Interesting point about attacking opens in cash. I didn’t really consider that. I’m not sure people do that much in cash games. I’m pretty TAG though so it isn’t like I open a ton. I also doubt the live hand sample size is big enough for anyone to think they have spotted an exploitable tendency in this raise-and-fold-to-3-bet situation. 3-bets are actually pretty rare in this game for it to come up often enough and if I am folding 60% of the time I’d have to get 3-bet a bunch before they would know even this %. I’d call with KQs here even though I folded KQo, for example.

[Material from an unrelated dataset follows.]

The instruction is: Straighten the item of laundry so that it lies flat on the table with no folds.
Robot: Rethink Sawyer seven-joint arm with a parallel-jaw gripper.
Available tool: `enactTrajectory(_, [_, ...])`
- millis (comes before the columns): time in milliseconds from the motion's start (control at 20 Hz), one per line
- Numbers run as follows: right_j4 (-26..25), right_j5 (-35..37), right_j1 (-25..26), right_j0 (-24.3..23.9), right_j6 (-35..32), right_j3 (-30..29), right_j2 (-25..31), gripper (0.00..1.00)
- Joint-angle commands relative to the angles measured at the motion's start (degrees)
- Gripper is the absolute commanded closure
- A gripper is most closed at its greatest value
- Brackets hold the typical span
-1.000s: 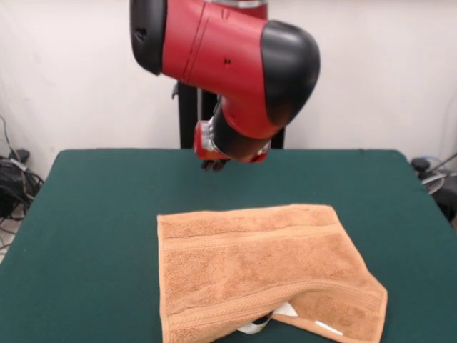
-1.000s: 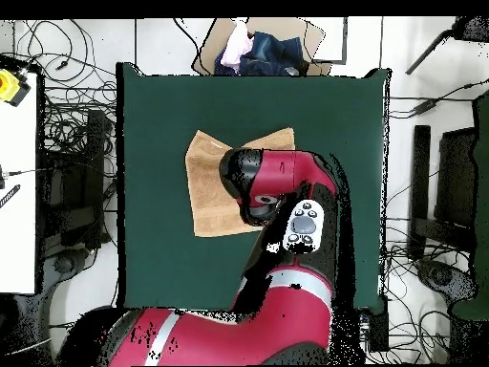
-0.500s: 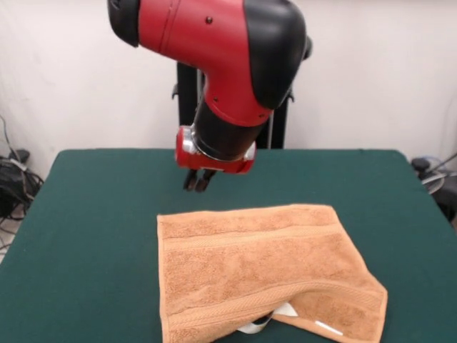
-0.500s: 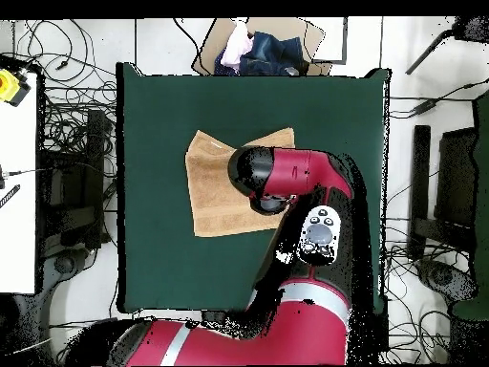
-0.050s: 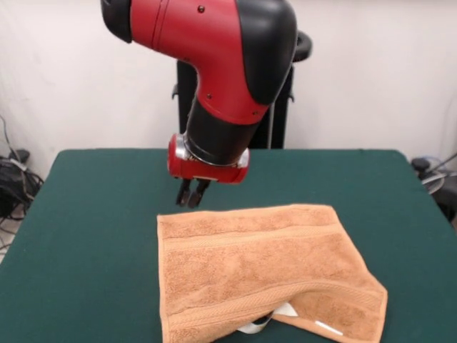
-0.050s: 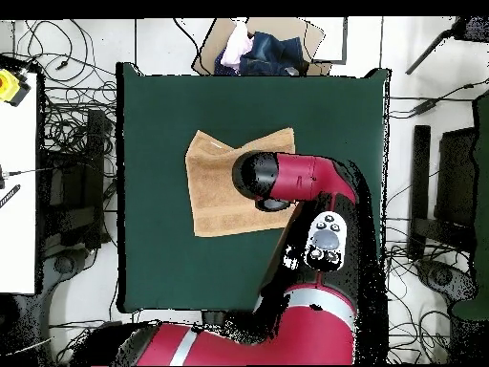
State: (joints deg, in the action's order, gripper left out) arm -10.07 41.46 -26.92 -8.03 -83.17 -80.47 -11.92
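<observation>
The item of laundry (image 5: 264, 271), an orange-tan terry towel with woven bands, lies on the green table (image 5: 86, 214) near its front edge. The towel's near right corner is folded over, showing a white label (image 5: 328, 328) and a pale patch under the fold. My gripper (image 5: 190, 194) hangs just behind the towel's far left corner, a little above the table, fingers together with nothing between them. From overhead, the towel (image 6: 215, 191) shows left of centre on the table (image 6: 162, 115). The arm covers its right part and hides the gripper there.
A cardboard box (image 6: 263, 48) holding clothes sits beyond the table's far edge in the overhead view. Cables (image 6: 72, 143) lie on the floor along both sides. A white surface (image 6: 14, 191) stands at the left.
The arm has swung so that the gripper came lower and leftward in the front view, closer to the towel's far left corner. The towel has not moved.
</observation>
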Motion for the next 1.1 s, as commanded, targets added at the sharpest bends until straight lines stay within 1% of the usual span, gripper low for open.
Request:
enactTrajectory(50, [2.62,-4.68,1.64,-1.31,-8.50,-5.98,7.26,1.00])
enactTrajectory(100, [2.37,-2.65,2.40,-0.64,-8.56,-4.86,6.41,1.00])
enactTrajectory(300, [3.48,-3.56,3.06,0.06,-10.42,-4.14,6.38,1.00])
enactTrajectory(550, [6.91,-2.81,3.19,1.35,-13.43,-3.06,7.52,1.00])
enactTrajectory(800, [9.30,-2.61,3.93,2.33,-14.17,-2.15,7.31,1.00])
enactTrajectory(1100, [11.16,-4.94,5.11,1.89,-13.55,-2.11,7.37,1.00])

I’m still wondering if seeing the A blocker should have swayed me to the other side of the fence to call.
May 19, 2016
So did everyone at the table see the exposed card or just you? If everyone saw it, were you able to get a live read on the SB?
If everyone saw the exposed card, and you don’t have a read on the SB, I think a fold might be right from a range standpoint. You look awfully capped if you’re calling a 3-bet in that spot.
TPE Pro
August 25, 2012
Don’t think it really changes anything here. Calling preflop in position is marginal, probably not great with an offsuit hand. KQs is a call all day, but KQo is pretty weak.

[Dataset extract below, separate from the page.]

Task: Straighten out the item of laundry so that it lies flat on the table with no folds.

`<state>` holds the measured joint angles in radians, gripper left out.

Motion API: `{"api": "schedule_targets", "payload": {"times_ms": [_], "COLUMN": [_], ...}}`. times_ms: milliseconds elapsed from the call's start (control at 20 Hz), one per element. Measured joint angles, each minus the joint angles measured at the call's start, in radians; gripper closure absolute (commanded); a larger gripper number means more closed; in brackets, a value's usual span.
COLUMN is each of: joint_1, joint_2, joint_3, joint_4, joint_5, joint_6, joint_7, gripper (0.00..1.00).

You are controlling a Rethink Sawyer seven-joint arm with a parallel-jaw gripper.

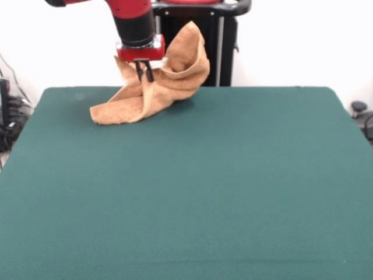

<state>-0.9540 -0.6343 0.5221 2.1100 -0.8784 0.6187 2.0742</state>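
One gripper (145, 71), seemingly pinched on the towel (157, 87), holds it above the table (233, 186).

A white wall (291, 41) stands behind. Dark cables (11, 116) hang at one side, a black wheel (359, 108) at the other.

**Hidden and cut off**

The arm (125, 14) leaves the picture at 11 o'clock. The raised towel (169, 76) hides the hand's (145, 71) far side. The table (186, 204) is cropped at 6 o'clock, its near edge unseen.
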Motion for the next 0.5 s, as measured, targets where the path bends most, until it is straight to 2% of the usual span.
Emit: {"api": "schedule_targets", "payload": {"times_ms": [500], "joint_1": [0.055], "joint_2": [0.025], "joint_3": [0.000], "joint_4": [-0.079], "joint_5": [0.017], "joint_6": [0.040], "joint_7": [0.000], "gripper": [1.00]}}
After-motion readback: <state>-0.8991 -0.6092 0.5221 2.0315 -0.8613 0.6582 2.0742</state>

Since SB’s 3-betting range is probably very tight to begin with, the exposed As doesn’t actually make their range much weaker, it just weights it away from AA/AK and towards other hands. The interesting part is that your hand also blocks AK, AQ, KK and QQ, so it’s sort of tough to really put villain on much of a range.
However, we obviously can’t assume that just because we have blockers and one Ace is dead it’s impossible for villain to have strong hands. In order to actually start thinking about changing our play here, we need to actually have reason to think villain can be 3-betting wider or 3-bet bluffing some frequency, but the problem is that most of villain’s wider 3-bets in that spot (AJ/AT) and most of their most likely 3-bet bluffs (Ax suited) are also blocked by the As, so we’re pretty much right back where we started.
I think the only thing losing the As really does is make it slightly more likely the SB has hands like 99-JJ, but it doesn’t really make life much easier for you here. The fact that the Ks becomes the nut flush draw in the event that 3 spades come out is almost a total non-factor, since 3 spades will come out very rarely – in fact, the reality that there’s one fewer spade in the deck probably makes it less of a good spot, not more.
Generally I think it’s over-complicating things a little to try to make decisions based on things like exposed cards when we haven’t yet established a clear expectation of what villain’s range actually is. I think “what is the SB’s likely 3-betting range here?” is a much more useful question to ask than “how does the exposed As affect the hand?”